Programação pessimista

Alguns anos atrás Sam Newman publicou o livro Building Microservices que se tornou uma grande referência quando falamos em microsserviços.

Em um dos capítulos, entitulado Microservices at scale, e que está público neste link, ele faz algumas afirmações interessantes (tradução minha):

As falhas estão em toda parte

Partir da suposição de que tudo pode e irá falhar leva você a pensar de forma diferente sobre como resolver problemas.

Isso me fez refletir sobre como somos otimistas quando escrevemos nossos códigos. É bem comum escrevermos o código e os testes pensando no “caminho feliz”.

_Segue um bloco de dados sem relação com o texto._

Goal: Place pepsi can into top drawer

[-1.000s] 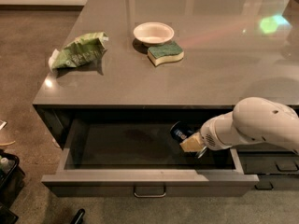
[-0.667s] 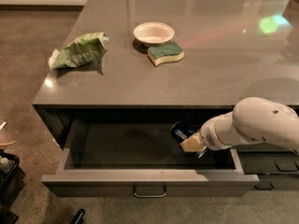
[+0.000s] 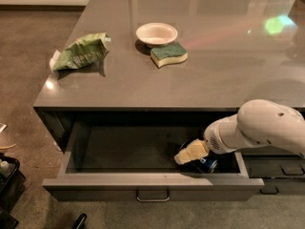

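Inside the top drawer (image 3: 152, 180), at its right end, gripper (image 3: 184, 157) with fingers (image 3: 194, 150) tight around pepsi can (image 3: 208, 164).

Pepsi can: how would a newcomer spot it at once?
Below the grey counter, the top drawer stands open. Near its right end, beside the gripper, sits the pepsi can, dark blue and the only loose object in the drawer.

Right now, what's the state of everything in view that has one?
top drawer: pulled open.
pepsi can: inside the drawer, right end.
gripper: down in the drawer, at the can.
bowl: upright, empty, on the counter.
sponge: flat, green side up, beside the bowl.
green bag: crumpled.
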Available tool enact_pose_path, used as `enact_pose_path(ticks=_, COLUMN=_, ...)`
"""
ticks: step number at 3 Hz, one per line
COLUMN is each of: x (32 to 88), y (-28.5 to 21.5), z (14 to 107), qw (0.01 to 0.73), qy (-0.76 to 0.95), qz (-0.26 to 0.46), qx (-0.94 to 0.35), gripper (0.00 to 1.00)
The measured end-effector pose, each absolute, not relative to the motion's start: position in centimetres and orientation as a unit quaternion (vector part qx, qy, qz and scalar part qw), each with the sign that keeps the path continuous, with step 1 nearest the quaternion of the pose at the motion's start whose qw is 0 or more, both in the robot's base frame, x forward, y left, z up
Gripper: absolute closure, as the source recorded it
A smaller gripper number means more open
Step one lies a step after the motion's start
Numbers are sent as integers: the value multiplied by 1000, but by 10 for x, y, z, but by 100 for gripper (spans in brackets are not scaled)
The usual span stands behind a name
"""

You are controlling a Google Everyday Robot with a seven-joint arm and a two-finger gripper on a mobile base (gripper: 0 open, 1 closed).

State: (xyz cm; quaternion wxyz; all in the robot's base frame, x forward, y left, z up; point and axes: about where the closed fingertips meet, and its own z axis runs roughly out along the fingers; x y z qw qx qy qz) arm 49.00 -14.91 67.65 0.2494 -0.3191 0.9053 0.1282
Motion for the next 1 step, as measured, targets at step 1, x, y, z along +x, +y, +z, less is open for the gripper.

Mas como o Sam fala, se partirmos da noção de que as coisas muito provavelmente vão falhar faz com que façamos perguntas importantes como:

  • o que vai acontecer quando o banco de dados da aplicação parar de responder? Eu posso usar um pool de conexões? Ou um cache?
  • e se a máquina (ou pod, VM, ou container, etc) onde o software estiver rodando ficar com falta de memória, cpu ou disco? O que vai acontecer se o sistema operacional resolver matar a minha aplicação? Eu estou preparado para fazer um graceful shutdown?
  • e se a fila para onde eu estou enviando as mensagens ficar sobrecarregada? Posso ter um algoritmo para fazer uma nova tentativa de processamento? E estou tratando a idempotência?
  • e se o microsserviço que eu estou usando como dependência parar de responder? Estou preparado para tratar isso via algum tipo de circuit break e/ou um load balancer?
  • e se o cliente que está consumindo minha API fizer uma inundação de acessos em pouco tempo? Estou preparado para tratar isso com algum mecanismo de rate limit?
  • etc, etc, etc

Outro ponto importante que consta neste capítulo é a noção de que nem todo serviço é igual. Alguns são mais críticos do que os outros e nestes casos precisamos ser muito mais pessimistas/cuidadosos. Em contrapartida, alguns serviços são mais simples, tem menor impacto em caso de falha. Ter essa noção é importante pois nos ajuda a determinar quanto vamos aprofundar nas salva-guardas que comentei acima.

Recomendo muito a leitura deste capítulo, mesmo se você não está usando a arquitetura de microsserviços. Mas resumindo, devemos ser mais pessimistas (ou realistas?) em relação aos cenários que estamos desenvolvendo, usando a análise de criticidade para avaliar o nível de cuidado que cada serviço precisa.